Below are some records; return each one exactly as written.

[Start of section]

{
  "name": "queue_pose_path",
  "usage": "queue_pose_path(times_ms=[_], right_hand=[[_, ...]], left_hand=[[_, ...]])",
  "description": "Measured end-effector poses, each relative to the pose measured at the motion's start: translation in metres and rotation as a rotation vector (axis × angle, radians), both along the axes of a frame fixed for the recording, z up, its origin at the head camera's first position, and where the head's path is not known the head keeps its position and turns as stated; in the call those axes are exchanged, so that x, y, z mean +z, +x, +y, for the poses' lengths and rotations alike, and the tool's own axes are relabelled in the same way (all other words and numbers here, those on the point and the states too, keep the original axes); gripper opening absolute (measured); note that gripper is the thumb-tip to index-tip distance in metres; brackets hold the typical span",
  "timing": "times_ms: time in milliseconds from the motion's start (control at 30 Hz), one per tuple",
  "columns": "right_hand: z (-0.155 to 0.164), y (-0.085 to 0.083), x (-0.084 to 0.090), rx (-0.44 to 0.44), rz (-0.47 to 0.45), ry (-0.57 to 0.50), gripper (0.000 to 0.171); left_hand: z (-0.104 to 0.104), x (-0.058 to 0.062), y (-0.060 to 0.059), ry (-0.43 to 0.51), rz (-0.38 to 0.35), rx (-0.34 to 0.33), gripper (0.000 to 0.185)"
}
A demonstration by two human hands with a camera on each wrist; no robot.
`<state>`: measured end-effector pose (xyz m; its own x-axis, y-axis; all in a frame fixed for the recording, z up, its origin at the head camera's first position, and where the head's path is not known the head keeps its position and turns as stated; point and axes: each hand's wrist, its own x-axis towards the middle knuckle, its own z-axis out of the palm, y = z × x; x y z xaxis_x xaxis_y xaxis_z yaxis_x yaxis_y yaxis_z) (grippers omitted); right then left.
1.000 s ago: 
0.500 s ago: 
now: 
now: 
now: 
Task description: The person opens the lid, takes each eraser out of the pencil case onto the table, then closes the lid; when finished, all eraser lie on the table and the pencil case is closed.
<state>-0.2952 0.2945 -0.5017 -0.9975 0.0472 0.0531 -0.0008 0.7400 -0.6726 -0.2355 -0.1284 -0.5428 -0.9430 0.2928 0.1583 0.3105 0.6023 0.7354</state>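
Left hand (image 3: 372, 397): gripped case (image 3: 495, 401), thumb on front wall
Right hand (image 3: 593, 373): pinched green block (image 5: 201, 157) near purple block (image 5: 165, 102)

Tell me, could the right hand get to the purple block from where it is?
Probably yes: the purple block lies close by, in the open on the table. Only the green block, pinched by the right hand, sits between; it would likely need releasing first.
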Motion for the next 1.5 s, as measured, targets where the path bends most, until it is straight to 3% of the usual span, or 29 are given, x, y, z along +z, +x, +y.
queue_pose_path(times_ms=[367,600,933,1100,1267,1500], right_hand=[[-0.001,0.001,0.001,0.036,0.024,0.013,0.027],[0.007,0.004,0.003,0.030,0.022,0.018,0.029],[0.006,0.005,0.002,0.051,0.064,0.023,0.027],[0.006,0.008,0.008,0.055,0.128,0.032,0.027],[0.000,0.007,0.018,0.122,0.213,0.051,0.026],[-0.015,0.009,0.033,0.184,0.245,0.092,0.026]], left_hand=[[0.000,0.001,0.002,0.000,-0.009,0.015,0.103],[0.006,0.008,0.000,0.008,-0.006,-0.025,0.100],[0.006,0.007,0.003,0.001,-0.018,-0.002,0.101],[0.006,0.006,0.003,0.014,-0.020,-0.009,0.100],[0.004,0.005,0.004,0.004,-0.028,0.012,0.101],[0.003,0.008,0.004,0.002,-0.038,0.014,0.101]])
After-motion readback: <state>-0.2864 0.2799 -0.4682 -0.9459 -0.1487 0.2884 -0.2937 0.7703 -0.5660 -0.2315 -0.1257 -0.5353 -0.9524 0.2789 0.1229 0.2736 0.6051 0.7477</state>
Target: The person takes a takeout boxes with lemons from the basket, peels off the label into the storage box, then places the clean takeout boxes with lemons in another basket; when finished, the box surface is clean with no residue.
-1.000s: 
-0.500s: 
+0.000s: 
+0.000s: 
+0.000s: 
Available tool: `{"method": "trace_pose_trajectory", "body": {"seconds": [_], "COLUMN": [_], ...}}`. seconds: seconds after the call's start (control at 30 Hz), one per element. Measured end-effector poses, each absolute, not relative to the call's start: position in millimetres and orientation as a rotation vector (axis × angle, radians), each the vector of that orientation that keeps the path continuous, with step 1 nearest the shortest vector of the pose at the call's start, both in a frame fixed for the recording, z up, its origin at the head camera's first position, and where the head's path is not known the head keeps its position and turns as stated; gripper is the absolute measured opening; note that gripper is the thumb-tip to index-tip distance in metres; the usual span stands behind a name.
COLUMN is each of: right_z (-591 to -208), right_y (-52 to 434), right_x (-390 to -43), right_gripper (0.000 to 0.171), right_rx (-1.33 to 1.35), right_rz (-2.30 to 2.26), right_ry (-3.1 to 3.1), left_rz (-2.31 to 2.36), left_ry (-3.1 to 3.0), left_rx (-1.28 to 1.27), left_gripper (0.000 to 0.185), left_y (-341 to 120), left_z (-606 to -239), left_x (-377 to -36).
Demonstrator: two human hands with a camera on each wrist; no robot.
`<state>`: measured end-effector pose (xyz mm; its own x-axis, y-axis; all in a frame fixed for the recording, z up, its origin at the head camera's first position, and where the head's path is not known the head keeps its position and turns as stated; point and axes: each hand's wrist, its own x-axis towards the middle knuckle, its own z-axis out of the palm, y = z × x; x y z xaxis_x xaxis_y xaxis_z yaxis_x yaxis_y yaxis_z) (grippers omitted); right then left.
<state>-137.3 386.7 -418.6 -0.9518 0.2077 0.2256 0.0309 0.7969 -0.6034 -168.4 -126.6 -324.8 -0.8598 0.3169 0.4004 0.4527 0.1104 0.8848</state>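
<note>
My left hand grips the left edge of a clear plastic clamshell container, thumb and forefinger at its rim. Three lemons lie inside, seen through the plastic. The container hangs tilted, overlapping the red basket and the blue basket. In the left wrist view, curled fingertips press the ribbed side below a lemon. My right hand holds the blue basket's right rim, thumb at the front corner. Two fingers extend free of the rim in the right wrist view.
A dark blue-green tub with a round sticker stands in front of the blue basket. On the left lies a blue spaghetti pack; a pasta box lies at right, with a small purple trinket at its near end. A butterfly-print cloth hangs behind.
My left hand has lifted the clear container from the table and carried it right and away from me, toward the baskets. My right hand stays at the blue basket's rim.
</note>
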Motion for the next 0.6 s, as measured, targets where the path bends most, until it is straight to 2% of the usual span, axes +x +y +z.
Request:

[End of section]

- _Response for this exercise_:
{
  "name": "queue_pose_path",
  "usage": "queue_pose_path(times_ms=[_], right_hand=[[_, ...]], left_hand=[[_, ...]])",
  "description": "Measured end-effector poses, each relative to the pose measured at the motion's start: translation in metres and rotation as a rotation vector (axis × angle, radians), both along the axes of a frame fixed for the recording, z up, its origin at the head camera's first position, and where the head's path is not known the head keeps its position and turns as stated; in the call those axes are exchanged, so that x, y, z mean +z, +x, +y, for the poses' lengths and rotations alike, and the tool's own axes are relabelled in the same way (all other words and numbers here, those on the point and the states too, keep the original axes); gripper opening absolute (measured); note that gripper is the thumb-tip to index-tip distance in metres; brackets hold the typical span",
  "timing": "times_ms: time in milliseconds from the motion's start (control at 30 Hz), one per tuple",
  "columns": "right_hand: z (-0.155 to 0.164), y (-0.085 to 0.083), x (-0.084 to 0.090), rx (-0.44 to 0.44), rz (-0.47 to 0.45), ry (-0.57 to 0.50), gripper (0.000 to 0.171); left_hand: z (-0.104 to 0.104), x (-0.058 to 0.062), y (-0.060 to 0.059), ry (-0.43 to 0.51), rz (-0.38 to 0.35), rx (-0.34 to 0.33), gripper (0.000 to 0.185)"
}
A demonstration by two human hands with a camera on each wrist; no robot.
`<state>`: measured end-effector pose (xyz m; its own x-axis, y-axis; all in a frame fixed for the recording, z up, its origin at the head camera's first position, and where the head's path is not known the head keeps its position and turns as stated; point and axes: each hand's wrist, its own x-axis towards the middle knuckle, its own z-axis out of the palm, y = z × x; x y z xaxis_x xaxis_y xaxis_z yaxis_x yaxis_y yaxis_z) (grippers omitted); right then left.
1.000 s ago: 
0.500 s ago: 
now: 
now: 
now: 
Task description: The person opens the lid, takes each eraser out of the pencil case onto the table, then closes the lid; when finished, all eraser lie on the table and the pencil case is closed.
<state>-0.2952 0.2945 -0.5017 -0.9975 0.0472 0.0531 -0.0008 0.7400 -0.6726 -0.2355 -0.1284 -0.5428 -0.9430 0.2928 0.1583 0.3105 0.6023 0.7354</state>
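Left hand (image 3: 372, 397): gripped case (image 3: 495, 401), thumb on front wall
Right hand (image 3: 593, 373): pinched green block (image 5: 201, 157) near purple block (image 5: 165, 102)

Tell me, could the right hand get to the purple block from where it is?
Probably yes: the purple block lies close by, in the open on the table. Only the green block, pinched by the right hand, sits between; it would likely need releasing first.
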Motion for the next 1.5 s, as measured, targets where the path bends most, until it is straight to 3% of the usual span, or 29 are given, x, y, z along +z, +x, +y.
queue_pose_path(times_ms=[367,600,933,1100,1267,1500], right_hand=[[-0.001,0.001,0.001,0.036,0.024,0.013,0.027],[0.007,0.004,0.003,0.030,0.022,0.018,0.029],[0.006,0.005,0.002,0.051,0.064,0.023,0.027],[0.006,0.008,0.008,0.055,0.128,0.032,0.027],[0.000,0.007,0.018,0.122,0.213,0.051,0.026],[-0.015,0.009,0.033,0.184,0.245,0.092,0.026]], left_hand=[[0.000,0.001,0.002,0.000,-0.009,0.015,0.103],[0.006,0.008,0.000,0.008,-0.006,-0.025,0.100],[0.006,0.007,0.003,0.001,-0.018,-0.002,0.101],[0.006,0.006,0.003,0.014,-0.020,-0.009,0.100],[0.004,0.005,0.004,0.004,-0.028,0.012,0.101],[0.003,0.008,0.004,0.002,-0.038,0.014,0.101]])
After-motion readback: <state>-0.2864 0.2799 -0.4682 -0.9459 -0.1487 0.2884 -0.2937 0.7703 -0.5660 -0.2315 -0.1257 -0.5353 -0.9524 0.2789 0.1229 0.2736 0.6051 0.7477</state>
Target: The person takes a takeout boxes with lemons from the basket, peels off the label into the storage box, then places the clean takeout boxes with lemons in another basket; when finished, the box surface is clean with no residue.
-1.000s: 
-0.500s: 
+0.000s: 
+0.000s: 
+0.000s: 
Available tool: `{"method": "trace_pose_trajectory", "body": {"seconds": [_], "COLUMN": [_], ...}}`. seconds: seconds after the call's start (control at 30 Hz), one per element. Measured end-effector poses, each absolute, not relative to the call's start: position in millimetres and orientation as a rotation vector (axis × angle, radians), each the vector of that orientation that keeps the path continuous, with step 1 nearest the shortest vector of the pose at the call's start, both in a frame fixed for the recording, z up, its origin at the head camera's first position, and where the head's path is not known the head keeps its position and turns as stated; gripper is the absolute measured opening; note that gripper is the thumb-tip to index-tip distance in metres; the usual span stands behind a name.
COLUMN is each of: right_z (-591 to -208), right_y (-52 to 434), right_x (-390 to -43), right_gripper (0.000 to 0.171), right_rx (-1.33 to 1.35), right_rz (-2.30 to 2.26), right_ry (-3.1 to 3.1), left_rz (-2.31 to 2.36), left_ry (-3.1 to 3.0), left_rx (-1.28 to 1.27), left_gripper (0.000 to 0.185), left_y (-341 to 120), left_z (-606 to -239), left_x (-377 to -36).
Demonstrator: two human hands with a camera on each wrist; no robot.
`<state>`: measured end-effector pose (xyz mm; its own x-axis, y-axis; all in a frame fixed for the recording, z up, its origin at the head camera's first position, and where the head's path is not known the head keeps its position and turns as stated; point and axes: each hand's wrist, its own x-axis towards the middle knuckle, its own z-axis out of the palm, y = z × x; x y z xaxis_x xaxis_y xaxis_z yaxis_x yaxis_y yaxis_z) (grippers omitted); right then left.
<state>-137.3 386.7 -418.6 -0.9518 0.2077 0.2256 0.0309 0.7969 -0.6034 -168.4 -126.6 -324.8 -0.8598 0.3169 0.4004 0.4527 0.1104 0.8848</state>
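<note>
My left hand grips the left edge of a clear plastic clamshell container, thumb and forefinger at its rim. Three lemons lie inside, seen through the plastic. The container hangs tilted, overlapping the red basket and the blue basket. In the left wrist view, curled fingertips press the ribbed side below a lemon. My right hand holds the blue basket's right rim, thumb at the front corner. Two fingers extend free of the rim in the right wrist view.
A dark blue-green tub with a round sticker stands in front of the blue basket. On the left lies a blue spaghetti pack; a pasta box lies at right, with a small purple trinket at its near end. A butterfly-print cloth hangs behind.
My left hand has lifted the clear container from the table and carried it right and away from me, toward the baskets. My right hand stays at the blue basket's rim.
</note>
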Motion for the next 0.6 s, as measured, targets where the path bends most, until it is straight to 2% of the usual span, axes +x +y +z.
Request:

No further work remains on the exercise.